A Dynamic Systems View of Economic and Political Theory
Christian Fuchs, John Collier
Economic logic impinges on contemporary political theory through both economic reductionism and economic methodology applied to political decision-making (through game theory). The authors argue that the sort of models used are based on mechanistic and linear methodologies that have now been found wanting in physics. They further argue that complexity based self-organization methods are better suited to model the complexities of economy and polity and their interactions with the overall social system.
Does character matter? Guardian values in an age of commerce
Patrick Giddy
Standards of excellence in the sphere of work are often taken to be at odds with our ethical obligations in general. In an age of commerce little attention is paid to how the manner in which things are done impacts on the agent's character. Jane Jacobs' phenomenology of our moral intuitions about the public world of work reveal two frameworks, the 'commercial moral syndrome' stressing fairness, and the 'guardian moral syndrome' emphasizing loyalty. In the latter set of values we have a way of countering the bias of contemporary culture. This is best understood as a modified Aristotelian approach. The example of adversarial advocacy in the legal profession is taken as an illustration.
Pacifying the Planet: Norbert Elias on Globalization
Roger Deacon
Globalization presages an important new stage in the centuries-old 'civilizing process,' which Norbert Elias analyzed with such clarity and in such depth. At the root of the fundamental transformations of our world of nation-states are combined integrating and disintegrating tendencies, or centralization and individualization, which manifest themselves in a steady monopolization of the means of violence and taxation, an interventionist human rights discourse, and war as a means of democratizing and pacifying the planet. Elias' 'historical social psychological' approach offers new categories of analysis with which to both explain the effects of globalization and indicate how international interdependence fosters both control and resistance, both democratization and radicalization, and both integration and disintegration.
Realistic Idealism: An Aristotelian Alternative to Machiavellian International Relations
Pedro Alexis Tabensky
In this paper I criticize political realism in International Relations for not being realistic enough, for being unrealistically pessimistic and ultimately incoherent. For them the international arena will always be a place where a battle of wills, informed by the logic of power, is fought. I grant that it may be true that the international political domain is a place where such battles are fought, but this alleged infelicitous situation does not in and of itself entail the normative pessimism informing their assessments of the international domain, and it does not entail the recommendations offered by political realists, particularly relating to balance of power concerns.

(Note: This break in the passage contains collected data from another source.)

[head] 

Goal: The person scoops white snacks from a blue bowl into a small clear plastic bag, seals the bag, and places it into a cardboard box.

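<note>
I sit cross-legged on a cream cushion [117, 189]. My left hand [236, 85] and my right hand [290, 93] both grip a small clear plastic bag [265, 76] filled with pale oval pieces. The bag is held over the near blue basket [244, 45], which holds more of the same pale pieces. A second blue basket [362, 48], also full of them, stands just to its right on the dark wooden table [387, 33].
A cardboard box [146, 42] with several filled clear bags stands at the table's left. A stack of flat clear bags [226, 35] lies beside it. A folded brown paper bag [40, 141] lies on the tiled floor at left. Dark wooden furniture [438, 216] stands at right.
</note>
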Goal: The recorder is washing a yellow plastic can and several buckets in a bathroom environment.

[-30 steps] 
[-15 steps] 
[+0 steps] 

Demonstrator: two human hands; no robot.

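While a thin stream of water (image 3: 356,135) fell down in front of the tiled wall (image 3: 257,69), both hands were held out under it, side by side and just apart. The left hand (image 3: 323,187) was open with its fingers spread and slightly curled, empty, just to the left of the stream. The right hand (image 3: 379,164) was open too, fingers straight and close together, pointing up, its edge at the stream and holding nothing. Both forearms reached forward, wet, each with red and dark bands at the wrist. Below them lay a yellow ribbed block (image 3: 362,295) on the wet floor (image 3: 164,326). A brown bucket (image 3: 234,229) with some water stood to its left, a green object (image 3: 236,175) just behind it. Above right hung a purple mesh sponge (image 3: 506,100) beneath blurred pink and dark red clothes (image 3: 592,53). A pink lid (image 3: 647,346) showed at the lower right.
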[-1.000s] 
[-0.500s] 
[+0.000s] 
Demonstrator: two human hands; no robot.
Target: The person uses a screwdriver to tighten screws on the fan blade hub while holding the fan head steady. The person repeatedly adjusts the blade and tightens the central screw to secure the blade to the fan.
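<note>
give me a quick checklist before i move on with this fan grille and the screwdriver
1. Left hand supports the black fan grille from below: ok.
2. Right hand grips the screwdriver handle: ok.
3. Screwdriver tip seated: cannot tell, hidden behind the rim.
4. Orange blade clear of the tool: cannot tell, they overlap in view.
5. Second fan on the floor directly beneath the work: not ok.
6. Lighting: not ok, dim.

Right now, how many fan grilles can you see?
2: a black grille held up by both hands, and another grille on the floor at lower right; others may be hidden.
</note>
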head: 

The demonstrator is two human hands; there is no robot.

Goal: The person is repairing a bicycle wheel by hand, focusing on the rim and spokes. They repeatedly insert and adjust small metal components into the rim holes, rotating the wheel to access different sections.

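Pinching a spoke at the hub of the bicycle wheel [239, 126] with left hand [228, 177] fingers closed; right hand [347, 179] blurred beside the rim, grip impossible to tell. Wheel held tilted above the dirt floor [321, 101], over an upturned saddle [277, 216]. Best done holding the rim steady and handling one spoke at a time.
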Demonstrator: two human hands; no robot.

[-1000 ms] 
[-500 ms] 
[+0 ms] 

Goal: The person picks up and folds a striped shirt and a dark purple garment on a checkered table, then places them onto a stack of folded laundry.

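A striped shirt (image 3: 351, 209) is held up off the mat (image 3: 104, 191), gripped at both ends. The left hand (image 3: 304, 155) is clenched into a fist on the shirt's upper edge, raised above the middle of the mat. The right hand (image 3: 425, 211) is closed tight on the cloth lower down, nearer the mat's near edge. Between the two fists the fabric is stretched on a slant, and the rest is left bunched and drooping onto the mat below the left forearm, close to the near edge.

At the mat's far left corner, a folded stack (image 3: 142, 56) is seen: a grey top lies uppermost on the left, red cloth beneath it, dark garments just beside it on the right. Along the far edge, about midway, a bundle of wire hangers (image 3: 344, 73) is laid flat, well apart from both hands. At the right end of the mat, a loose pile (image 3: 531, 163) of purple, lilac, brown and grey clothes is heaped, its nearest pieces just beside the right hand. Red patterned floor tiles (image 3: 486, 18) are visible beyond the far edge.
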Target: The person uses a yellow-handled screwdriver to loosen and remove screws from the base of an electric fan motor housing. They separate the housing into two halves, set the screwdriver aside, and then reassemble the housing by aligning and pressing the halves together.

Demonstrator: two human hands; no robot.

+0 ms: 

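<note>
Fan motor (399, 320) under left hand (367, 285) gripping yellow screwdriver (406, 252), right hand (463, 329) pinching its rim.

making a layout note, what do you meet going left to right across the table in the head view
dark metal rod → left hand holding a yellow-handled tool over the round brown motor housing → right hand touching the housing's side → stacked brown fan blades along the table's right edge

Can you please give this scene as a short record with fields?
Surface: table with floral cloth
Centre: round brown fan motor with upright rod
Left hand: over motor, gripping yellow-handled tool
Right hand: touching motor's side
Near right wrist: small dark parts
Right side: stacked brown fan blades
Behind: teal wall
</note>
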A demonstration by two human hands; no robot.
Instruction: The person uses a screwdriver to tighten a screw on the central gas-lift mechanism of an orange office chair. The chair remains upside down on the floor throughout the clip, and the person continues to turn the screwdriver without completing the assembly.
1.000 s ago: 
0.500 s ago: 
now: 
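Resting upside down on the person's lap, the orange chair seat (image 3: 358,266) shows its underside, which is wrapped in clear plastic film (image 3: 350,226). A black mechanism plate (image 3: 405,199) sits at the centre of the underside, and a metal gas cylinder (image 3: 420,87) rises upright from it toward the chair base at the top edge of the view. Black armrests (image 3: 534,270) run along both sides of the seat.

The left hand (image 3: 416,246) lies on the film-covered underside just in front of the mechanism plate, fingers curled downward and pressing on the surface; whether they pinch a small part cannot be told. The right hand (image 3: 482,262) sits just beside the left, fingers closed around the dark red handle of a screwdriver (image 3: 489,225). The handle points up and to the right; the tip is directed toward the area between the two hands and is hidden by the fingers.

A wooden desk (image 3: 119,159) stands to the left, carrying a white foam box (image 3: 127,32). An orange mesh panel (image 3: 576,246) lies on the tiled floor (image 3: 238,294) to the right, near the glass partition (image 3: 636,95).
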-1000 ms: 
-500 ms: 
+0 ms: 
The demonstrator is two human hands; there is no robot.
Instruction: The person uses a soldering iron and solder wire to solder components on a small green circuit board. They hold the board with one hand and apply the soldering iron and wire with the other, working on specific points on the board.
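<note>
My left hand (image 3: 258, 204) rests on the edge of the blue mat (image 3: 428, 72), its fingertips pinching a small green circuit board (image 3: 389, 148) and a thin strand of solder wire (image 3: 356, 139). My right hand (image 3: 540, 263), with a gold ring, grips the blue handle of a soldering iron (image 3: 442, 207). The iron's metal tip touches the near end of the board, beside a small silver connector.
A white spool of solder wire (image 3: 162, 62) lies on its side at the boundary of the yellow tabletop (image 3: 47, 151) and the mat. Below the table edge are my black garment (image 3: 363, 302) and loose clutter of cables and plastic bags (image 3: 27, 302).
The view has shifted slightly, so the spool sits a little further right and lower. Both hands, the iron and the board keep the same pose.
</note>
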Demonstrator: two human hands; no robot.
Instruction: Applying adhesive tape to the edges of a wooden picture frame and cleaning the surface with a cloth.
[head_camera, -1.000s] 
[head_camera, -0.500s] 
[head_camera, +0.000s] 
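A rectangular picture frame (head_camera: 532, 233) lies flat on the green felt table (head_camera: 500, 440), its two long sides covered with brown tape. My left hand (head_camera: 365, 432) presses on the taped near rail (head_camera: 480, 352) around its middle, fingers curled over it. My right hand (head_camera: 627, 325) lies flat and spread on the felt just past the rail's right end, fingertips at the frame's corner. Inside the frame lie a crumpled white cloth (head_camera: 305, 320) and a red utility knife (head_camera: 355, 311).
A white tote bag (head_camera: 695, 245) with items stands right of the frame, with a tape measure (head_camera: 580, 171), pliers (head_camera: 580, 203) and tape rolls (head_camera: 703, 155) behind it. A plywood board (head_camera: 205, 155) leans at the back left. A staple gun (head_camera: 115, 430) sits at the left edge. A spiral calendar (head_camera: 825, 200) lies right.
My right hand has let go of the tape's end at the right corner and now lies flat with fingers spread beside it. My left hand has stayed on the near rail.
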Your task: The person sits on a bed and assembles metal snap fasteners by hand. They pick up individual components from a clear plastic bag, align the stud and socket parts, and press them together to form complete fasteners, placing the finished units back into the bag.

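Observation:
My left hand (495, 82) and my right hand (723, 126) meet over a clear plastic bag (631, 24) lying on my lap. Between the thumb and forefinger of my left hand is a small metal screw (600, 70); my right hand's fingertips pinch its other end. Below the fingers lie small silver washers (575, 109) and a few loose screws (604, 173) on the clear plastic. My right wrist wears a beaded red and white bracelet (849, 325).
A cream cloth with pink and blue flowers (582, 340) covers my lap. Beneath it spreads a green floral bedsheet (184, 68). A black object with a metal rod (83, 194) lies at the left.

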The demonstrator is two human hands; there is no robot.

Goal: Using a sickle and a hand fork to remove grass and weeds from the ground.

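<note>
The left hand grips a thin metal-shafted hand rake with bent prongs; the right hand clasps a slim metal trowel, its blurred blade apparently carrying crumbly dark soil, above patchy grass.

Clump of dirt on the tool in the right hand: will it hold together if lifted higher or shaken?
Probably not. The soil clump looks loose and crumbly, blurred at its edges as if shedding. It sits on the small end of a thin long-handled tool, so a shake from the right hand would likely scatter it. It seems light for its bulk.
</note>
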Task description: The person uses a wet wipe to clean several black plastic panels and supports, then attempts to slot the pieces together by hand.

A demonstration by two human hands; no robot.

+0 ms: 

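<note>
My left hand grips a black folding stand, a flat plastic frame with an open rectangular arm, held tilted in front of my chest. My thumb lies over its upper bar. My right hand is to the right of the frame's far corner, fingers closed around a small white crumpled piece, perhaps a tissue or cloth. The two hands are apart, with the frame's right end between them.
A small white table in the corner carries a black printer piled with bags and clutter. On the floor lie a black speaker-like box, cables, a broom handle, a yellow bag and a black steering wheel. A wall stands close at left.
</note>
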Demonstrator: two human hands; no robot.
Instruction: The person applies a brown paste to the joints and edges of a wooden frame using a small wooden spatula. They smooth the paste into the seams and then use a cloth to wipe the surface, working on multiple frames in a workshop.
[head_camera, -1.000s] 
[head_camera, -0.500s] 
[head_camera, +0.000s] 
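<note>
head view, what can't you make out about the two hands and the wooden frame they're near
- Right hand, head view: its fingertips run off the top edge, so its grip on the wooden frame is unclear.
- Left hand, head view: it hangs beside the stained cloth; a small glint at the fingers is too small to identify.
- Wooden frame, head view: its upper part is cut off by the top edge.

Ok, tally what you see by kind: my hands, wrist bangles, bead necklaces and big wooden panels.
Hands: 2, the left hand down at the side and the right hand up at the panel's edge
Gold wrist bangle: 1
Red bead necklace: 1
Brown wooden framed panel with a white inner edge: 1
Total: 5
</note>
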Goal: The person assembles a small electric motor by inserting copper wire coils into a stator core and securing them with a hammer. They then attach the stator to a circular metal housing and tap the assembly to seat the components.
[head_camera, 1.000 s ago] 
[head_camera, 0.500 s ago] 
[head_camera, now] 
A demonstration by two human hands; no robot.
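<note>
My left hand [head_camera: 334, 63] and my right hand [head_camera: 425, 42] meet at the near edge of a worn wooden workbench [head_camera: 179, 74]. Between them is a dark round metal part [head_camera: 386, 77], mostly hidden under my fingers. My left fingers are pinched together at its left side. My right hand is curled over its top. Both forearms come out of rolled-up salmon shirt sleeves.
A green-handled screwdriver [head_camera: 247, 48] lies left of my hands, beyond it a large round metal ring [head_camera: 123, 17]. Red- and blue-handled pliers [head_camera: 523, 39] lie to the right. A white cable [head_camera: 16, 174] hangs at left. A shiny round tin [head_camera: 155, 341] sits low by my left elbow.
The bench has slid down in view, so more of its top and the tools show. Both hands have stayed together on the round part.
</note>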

Their lack of realism stems from total or partial blindness to the proper and coherent ideals that ought to be informing their analyses of the international domain. Such blindness does not allow them properly to grasp what actually is the case. As we can only properly understand what an eye is by knowing the ideal that defines eyes — proper vision — so too we can only properly identify the movements of the international political arena in relation to ideals that ultimately define this arena, ideals that stem from a proper understanding of the human person. Following an Aristotelian teleological technique of analysis, I show that ideals are a constitutive part of the international domain and I recommend an alternative to political realism, namely, realistic idealism (or, if you prefer, idealistic realism).